Since then, the third of five children and eldest son has forged the Henson-Disney relationship (Jim Henson had sold out to Disney in the 80s) and has won mostly applause for both invigorating the Muppets franchise and branching out into new areas, such as the Emmy-winning NBC miniseries "Gulliver's Travels" (1996).
As a teenager, Henson began working for his father, doing puppet work on "The Great Muppet Caper" (1981). He continued working with the company after dropping out of the University of Colorado, toiling as puppeteer on such films as "Return to Oz" (1985), "Santa Clause: The Movie" (1985), "Little Shop of Horrors" (1986) and "Teenage Mutant Ninja Turtles" (1989).
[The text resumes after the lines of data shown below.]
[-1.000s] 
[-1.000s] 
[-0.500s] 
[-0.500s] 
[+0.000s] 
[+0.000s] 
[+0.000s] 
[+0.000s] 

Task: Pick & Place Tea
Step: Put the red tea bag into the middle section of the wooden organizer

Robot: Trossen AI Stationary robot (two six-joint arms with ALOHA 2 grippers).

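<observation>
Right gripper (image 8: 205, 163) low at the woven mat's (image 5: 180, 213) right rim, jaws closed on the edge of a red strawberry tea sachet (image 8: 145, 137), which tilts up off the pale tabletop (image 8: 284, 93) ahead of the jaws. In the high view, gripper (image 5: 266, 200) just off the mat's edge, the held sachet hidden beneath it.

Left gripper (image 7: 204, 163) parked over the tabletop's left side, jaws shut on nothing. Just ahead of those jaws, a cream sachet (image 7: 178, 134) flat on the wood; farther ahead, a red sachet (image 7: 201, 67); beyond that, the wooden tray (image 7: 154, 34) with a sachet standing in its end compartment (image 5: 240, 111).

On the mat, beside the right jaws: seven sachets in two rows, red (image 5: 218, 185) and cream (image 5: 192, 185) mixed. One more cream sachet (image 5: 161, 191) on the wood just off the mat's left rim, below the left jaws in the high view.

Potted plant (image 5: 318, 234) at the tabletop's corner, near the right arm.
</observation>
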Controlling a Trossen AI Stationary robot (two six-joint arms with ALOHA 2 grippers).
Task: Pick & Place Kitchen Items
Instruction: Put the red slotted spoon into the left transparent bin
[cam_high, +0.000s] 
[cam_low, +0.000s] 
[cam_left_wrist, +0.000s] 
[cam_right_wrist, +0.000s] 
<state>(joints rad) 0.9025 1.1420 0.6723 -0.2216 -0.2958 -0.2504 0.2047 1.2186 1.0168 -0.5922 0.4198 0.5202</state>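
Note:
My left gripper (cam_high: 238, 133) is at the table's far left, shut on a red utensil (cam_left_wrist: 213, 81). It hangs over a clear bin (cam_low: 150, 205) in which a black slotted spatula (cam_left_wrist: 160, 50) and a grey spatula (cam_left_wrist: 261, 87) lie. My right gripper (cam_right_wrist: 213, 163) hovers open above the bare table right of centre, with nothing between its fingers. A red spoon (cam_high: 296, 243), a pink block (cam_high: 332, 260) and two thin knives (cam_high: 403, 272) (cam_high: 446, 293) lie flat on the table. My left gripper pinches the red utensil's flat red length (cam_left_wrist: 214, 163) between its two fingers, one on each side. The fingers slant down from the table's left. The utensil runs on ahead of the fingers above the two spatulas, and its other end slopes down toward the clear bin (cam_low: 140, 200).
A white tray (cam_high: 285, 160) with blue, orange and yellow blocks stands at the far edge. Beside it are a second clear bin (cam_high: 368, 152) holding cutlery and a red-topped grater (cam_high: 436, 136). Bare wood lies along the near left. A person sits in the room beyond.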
But Henson was 27 with virtually no producing credits when he was thrust into the presidency of the family company. There were several difficult years and many in the business thought him ill-equipped for the role, or simply as green as Kermit the Frog. Henson proved them wrong and has a resume brimming with credits of his own. In 1990, he won a Daytime Emmy for directing an episode of a children's series "Jim Henson's Mother Goose Stories" (The Disney Channel) and also served as executive producer, episodic director, and puppeteer on the ABC series "Dinosaurs" (1990-93), executive produced the short-lived series "Jim Henson's Dog City" (Fox, 1992), and "Jim Henson's Secret Life of Toys" (The Disney Channel, 1994). In 1996, Henson oversaw the critically praised but short-lived "Aliens in the Family" (ABC), a sort of intergalactic "The Brady Bunch" wherein an earthling and an extraterrestrial marry and raise their bi-planet brood of kids. Also that year, The Muppets returned to TV prominence with "Muppets Tonight!" (ABC).
Henson first produced and directed for the big screen with "The Muppet Christmas Carol" (1992) and performed similar duties on "Muppets Treasure Island" (1996). Breaking away from Kermit and Miss Piggy, the company produced "Buddy" (1997) about a socialite (Rene Russo) who raises a gorilla as her son.